Created 07-25-2018 01:20 PM
-
*** Forum tip: Please try to avoid responding to an Answer by starting a new answer. Instead use the "add comment" tp respond to en existing answer. There is no guaranteed order to different answers which can make following a response thread difficult especially when multiple people are trying to assist you.
-
Based on what you are showing me, your flow is working as designed.
Since you have added all three outgoing relationships to the outgoing connection of the splitText processor, you would end up with duplication.
-
the "original" relationship is basically a passthrough for the incoming Flowfiles to splitText. This relationship is often auto-terminated unless you need to keep the original un-split flowfiles for something else in your flow. IN that case the original relationship would be routed within its own outbound connection and not in the same connection as "splits".
-
The fact that splitText is not really splitting your source Flowfiles (4 in and 4 out) tells me that the 4 source Flowfiles created do not contain any line returns from which to split that text. So the question is what does the output of one of these ~115 byte FlowFiles look like?
-
I also do not recommend routing the "failure" relationship along with "success" or "original" in the same connection. Should a failure occur, how would you easily separate what failed and what was successful.
-
Thank you,
Matt
Created on 07-25-2018 01:21 PM - edited 08-18-2019 01:52 AM
Connect only splits relationship from Split Text to Publish kafka processor
Auto terminate original relationship
Go to configure --> settings tab--> check the original box
and regarding failure relationship connect to putEmail processor to get notified if some thing went wrong.
Flow:-
Created on 07-25-2018 01:00 PM - edited 08-18-2019 01:52 AM
Dear @Matt Clarke
Thank you for your great help. Actually, based on your help I used a SplitText after a TailFile processor, which ingest Squid logs (based on Apache Metron), with the following properties:
Line Split Count: 1
Maximum Fragment Size: (No value set)
Header Line Count: 0
Header Line Marker Characters: (No value set)
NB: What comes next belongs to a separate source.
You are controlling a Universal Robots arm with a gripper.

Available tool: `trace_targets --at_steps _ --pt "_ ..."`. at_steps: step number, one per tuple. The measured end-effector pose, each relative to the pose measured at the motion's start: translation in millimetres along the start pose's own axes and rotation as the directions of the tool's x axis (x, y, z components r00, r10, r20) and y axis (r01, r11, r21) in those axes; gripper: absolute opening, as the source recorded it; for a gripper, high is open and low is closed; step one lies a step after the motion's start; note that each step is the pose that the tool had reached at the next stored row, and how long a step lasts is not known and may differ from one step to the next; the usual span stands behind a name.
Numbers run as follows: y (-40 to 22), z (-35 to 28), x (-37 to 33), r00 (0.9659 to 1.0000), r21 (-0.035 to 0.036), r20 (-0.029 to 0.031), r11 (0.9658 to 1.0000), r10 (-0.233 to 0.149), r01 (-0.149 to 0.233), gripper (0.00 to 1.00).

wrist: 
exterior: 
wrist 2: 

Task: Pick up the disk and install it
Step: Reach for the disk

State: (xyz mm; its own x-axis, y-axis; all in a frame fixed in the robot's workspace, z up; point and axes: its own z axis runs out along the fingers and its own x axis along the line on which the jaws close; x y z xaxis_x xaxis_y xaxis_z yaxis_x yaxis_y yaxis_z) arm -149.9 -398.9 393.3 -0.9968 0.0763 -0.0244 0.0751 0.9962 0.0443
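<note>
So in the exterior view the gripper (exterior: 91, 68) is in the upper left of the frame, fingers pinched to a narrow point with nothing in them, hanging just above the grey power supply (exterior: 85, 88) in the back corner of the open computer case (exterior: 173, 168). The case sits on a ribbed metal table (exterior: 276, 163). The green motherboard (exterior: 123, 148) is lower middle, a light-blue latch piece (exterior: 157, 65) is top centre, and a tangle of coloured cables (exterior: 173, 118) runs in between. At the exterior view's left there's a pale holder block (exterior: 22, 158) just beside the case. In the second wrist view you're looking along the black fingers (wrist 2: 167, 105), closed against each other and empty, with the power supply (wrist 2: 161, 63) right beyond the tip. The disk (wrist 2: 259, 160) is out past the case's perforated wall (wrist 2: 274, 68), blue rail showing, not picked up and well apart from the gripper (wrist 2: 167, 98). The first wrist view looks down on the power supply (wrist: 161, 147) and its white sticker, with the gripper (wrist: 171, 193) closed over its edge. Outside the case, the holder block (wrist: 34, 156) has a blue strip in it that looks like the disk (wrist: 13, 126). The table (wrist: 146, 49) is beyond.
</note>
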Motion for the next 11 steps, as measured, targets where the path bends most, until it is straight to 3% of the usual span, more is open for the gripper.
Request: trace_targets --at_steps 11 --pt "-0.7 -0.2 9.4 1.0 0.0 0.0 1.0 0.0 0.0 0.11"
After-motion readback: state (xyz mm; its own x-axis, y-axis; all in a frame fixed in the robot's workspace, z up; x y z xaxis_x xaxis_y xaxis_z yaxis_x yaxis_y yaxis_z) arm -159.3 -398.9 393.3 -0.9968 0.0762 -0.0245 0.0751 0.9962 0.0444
Remove Trailing Newlines: false
I checked all types of the relationship (including: failure / original / splits) in the "Connection Details" between SplitText and PutKafka processors.
The problem is the SplitText duplicates the input data. Please find the attachment which is completely obvious. Actually, there is an extra newline character at the end of each received FlowFile (if I increase the insertion rate, the extra newline only would be added after a bunch of lines in a FlowFile).
Any advice?
Created on 08-04-2018 12:43 PM - edited 08-18-2019 01:52 AM
I transferred alert.csv (snort alert) to Metron by NiFi site-to-site, But the number of topology state in storm is not equal to the number snort_index in Elasticsearch. for example:
the number of row in alert.csv is 140 and the number of topology state is 140, But I see 6 docs in Elasticsearch!
How can I solve it?
thanks for answering my question.
Created 08-06-2018 03:39 PM
-
I recommend starting a new question for this question. This question was originally about tailFile and splitting files. It is best to keep one question per HCC post.
-
Thank you,
Matt
Created 08-07-2018 06:16 AM
Thanks for your input.
As my question was related to the previous ones,I put it there, but I think you're right. I started a new one.